DOSEN Hukum Tata Negara Fakultas Hukum Universitas Malikussaleh (Unimal) Lhoskeumawe, Dr Amrizal J Prang SH., LL.M

Tetap Dianggap Sah sebelum Ada Pembatalan

DOSEN Hukum Tata Negara Fakultas Hukum Universitas Malikussaleh (Unimal) Lhoskeumawe, Dr Amrizal J Prang SH., LL.M mengatakan, polemik pemberhentian dan pengangkatan 20 pejabat eselon II dan pelantikan 33 pejabat eselon II baru oleh Gubernur Aceh pada 10 Maret 2017 sepertinya tidak akan berakhir kalau mantan pejabat, gubernur, dan DPRA tidak menahan diri.

Amrizal yang diwawancarai Serambi tadi malam terkait keputusan ‘kontroversi’ Gubernur Aceh yang disikapi oleh pihak Kemendagri, menandaskan, pemerintahan wajib terus berjalan dan keputusan gubernur tersebut juga terus dilaksanakan sampai ada putusan pembatalan. “Artinya, meskipun upaya administrasi dan hukum dilakukan, pemerintahan tidak boleh mandeg apalagi berhenti,” ujarnya.

Karena, lanjut Amrizal, sebagaimana asas hukum praduga rechtmatig (praesumptio iustae cusa), bahwa setiap tindakan pemerintah selalu harus dianggap rechtmatig (dianggap sah) sampai ada pembatalannya. Artinya, sebelum ada pembatalan terhadap Keputusan Gubernur tersebut, maka dianggap sah sebagaimana Pasal 67 ayat (1) UU Nomor 5/1986 yang diubah dengan UU Nomor 9/2004 dan UU Nomor 51/2009 tentang Peradilan Tata Usaha Negara, disebutkan: Gugatan tidak menunda atau menghalangi dilaksanakannya Keputusan Badan atau Pejabat Tata Usaha Negara serta tindakan Badan atau Pejabat Tata Usaha Negara yang digugat.

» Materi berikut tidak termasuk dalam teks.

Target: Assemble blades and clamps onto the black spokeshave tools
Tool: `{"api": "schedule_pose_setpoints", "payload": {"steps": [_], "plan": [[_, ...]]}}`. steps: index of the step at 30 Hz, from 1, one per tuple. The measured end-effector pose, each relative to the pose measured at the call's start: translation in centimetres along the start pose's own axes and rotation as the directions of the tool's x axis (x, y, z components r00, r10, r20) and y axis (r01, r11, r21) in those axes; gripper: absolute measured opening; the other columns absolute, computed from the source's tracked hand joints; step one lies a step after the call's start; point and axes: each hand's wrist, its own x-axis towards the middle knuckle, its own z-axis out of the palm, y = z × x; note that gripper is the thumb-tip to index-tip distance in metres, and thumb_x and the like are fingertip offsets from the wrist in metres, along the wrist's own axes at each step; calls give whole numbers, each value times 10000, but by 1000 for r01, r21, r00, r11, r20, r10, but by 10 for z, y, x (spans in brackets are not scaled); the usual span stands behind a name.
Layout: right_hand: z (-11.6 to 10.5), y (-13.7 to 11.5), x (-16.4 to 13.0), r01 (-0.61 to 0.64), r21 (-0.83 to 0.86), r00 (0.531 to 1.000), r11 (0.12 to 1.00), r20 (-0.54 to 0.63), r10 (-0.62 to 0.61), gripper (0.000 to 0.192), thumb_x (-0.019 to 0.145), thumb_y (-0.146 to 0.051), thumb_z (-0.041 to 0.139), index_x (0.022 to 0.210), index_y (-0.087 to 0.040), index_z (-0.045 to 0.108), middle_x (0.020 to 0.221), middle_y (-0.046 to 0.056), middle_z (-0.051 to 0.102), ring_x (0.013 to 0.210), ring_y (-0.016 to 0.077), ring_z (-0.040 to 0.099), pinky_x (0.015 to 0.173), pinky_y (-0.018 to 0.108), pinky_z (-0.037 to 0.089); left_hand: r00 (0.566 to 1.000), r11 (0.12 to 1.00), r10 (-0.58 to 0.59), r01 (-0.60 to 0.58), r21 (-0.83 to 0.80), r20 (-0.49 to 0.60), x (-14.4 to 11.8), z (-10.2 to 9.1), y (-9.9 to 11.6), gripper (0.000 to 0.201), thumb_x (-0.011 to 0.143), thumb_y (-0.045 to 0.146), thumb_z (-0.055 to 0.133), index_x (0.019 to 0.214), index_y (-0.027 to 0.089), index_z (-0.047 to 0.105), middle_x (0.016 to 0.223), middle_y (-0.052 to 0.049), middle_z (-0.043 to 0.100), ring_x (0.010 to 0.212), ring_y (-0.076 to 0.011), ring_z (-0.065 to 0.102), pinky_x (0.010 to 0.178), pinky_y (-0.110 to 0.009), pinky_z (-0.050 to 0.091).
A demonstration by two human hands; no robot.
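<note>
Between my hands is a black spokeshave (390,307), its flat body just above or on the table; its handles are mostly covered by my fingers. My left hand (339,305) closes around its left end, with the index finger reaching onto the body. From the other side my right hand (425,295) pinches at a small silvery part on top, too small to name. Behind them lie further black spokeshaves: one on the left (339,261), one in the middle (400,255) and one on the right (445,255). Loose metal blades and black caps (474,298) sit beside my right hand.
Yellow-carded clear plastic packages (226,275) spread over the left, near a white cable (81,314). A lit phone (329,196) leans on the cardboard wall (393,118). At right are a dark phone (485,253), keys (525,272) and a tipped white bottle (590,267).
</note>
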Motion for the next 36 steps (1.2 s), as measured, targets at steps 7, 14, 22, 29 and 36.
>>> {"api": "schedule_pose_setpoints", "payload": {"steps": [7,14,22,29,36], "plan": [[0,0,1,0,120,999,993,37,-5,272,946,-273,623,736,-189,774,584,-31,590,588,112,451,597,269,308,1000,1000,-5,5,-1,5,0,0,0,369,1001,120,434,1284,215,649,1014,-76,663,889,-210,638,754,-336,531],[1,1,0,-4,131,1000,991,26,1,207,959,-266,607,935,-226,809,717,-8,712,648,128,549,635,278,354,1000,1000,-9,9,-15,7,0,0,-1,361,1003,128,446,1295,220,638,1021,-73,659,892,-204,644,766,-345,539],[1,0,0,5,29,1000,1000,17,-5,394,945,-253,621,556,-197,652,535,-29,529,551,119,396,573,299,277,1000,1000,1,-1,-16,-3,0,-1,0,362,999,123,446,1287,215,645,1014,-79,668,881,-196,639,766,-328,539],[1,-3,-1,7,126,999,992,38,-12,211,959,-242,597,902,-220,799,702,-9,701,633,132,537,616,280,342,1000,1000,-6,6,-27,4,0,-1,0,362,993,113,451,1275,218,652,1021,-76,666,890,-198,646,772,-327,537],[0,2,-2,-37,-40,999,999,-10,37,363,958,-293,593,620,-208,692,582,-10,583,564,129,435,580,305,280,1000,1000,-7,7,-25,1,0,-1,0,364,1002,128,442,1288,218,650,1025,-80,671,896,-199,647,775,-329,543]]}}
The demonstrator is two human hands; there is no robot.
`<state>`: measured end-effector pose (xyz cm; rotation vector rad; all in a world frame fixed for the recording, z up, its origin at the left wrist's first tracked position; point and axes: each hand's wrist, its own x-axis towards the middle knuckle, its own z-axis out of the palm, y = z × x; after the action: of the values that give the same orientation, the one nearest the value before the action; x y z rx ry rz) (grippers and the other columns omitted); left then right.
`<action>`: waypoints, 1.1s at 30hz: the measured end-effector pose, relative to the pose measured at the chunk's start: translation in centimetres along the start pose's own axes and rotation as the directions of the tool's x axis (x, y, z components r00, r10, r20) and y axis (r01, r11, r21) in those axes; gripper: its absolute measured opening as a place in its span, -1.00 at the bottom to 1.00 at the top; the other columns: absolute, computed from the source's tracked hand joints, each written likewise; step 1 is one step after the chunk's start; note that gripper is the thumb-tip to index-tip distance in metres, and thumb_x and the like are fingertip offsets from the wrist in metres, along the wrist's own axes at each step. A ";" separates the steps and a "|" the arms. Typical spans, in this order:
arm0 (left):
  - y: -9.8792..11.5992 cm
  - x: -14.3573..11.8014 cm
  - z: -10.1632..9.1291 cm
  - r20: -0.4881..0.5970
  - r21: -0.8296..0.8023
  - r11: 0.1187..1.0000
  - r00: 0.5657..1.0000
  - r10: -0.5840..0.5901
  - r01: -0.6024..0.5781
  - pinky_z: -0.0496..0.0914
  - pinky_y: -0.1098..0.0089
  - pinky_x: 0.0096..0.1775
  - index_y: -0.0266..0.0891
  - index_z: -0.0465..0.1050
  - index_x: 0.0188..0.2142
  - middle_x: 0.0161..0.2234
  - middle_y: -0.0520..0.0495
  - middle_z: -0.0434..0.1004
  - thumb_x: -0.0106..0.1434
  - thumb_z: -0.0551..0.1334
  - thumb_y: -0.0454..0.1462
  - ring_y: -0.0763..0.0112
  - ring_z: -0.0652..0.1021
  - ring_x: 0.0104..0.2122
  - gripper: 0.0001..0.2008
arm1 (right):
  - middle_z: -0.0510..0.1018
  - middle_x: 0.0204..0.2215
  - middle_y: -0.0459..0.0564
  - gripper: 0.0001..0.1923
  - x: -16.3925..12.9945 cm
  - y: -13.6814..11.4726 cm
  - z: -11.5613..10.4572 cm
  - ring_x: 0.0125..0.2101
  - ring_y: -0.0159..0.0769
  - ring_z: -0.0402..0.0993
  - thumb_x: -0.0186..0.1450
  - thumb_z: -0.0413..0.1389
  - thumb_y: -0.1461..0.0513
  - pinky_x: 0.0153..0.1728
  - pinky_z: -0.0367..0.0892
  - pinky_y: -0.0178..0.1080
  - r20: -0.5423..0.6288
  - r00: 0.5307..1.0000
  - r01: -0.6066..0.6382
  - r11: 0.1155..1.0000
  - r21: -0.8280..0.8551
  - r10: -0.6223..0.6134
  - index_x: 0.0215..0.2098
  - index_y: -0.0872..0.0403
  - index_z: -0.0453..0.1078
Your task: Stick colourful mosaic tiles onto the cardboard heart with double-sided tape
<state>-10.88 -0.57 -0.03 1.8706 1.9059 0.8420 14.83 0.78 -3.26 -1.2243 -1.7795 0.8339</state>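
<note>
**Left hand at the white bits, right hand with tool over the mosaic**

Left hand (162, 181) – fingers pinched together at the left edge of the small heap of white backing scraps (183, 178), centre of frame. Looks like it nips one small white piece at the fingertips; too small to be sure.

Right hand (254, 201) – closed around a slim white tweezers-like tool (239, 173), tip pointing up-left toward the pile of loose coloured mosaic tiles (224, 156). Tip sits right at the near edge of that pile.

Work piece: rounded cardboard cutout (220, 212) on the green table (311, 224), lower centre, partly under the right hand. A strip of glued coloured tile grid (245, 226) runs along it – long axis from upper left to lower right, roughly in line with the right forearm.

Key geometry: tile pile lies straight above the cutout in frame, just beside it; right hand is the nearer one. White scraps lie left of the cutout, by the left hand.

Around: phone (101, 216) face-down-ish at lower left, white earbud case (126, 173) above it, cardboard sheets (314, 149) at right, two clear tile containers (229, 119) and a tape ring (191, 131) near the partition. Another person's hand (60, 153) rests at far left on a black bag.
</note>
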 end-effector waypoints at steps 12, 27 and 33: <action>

Amrizal menekankan, seharusnya kondisi seperti ini tidak boleh berlarut-larut padahal berkaitan dengan penganggaran sudah memasuki bulan ketiga (Maret) tahun 2017. Sementara realisasi penyerapan anggaran APBA untuk pembangunan baik fisik maupun non-fisik belum terlihat bergerak.

“Kalau realisasi anggaran APBA tidak segera dilaksanakan, maka rakyat berhak menggugat dan meminta pertanggungjawaban kepada Gubernur Aceh dan DPRA yang dipilih langsung oleh rakyat. Seharusnya, Gubernur dan DPRA mengutamakan kepentingan rakyat bukan kepentingan pribadi dan kelompok,” kata Amrizal.

Amrizal juga menanggapi Surat Mendagri melalui Dirjen Otda, Soni Sumarsono yang meminta Gubernur Aceh tidak menugaskan/mengaktifkan pejabat struktural yang dilantik berdasarkan Keputusan Gubernur Aceh Nomor Peg.821.22/004/2017 Tanggal 10 Maret 2017.

Jika merujuk sifat surat tersebut, kata Amrizal, bukanlah suatu keputusan yang membatalkan Surat Keputusan Gubernur, sehingga dianggap tidak mempengaruhi apapun terhadap keputusan sebelumnya. Sehingga, ada kemungkinan gubernur tidak menindaklanjutinya.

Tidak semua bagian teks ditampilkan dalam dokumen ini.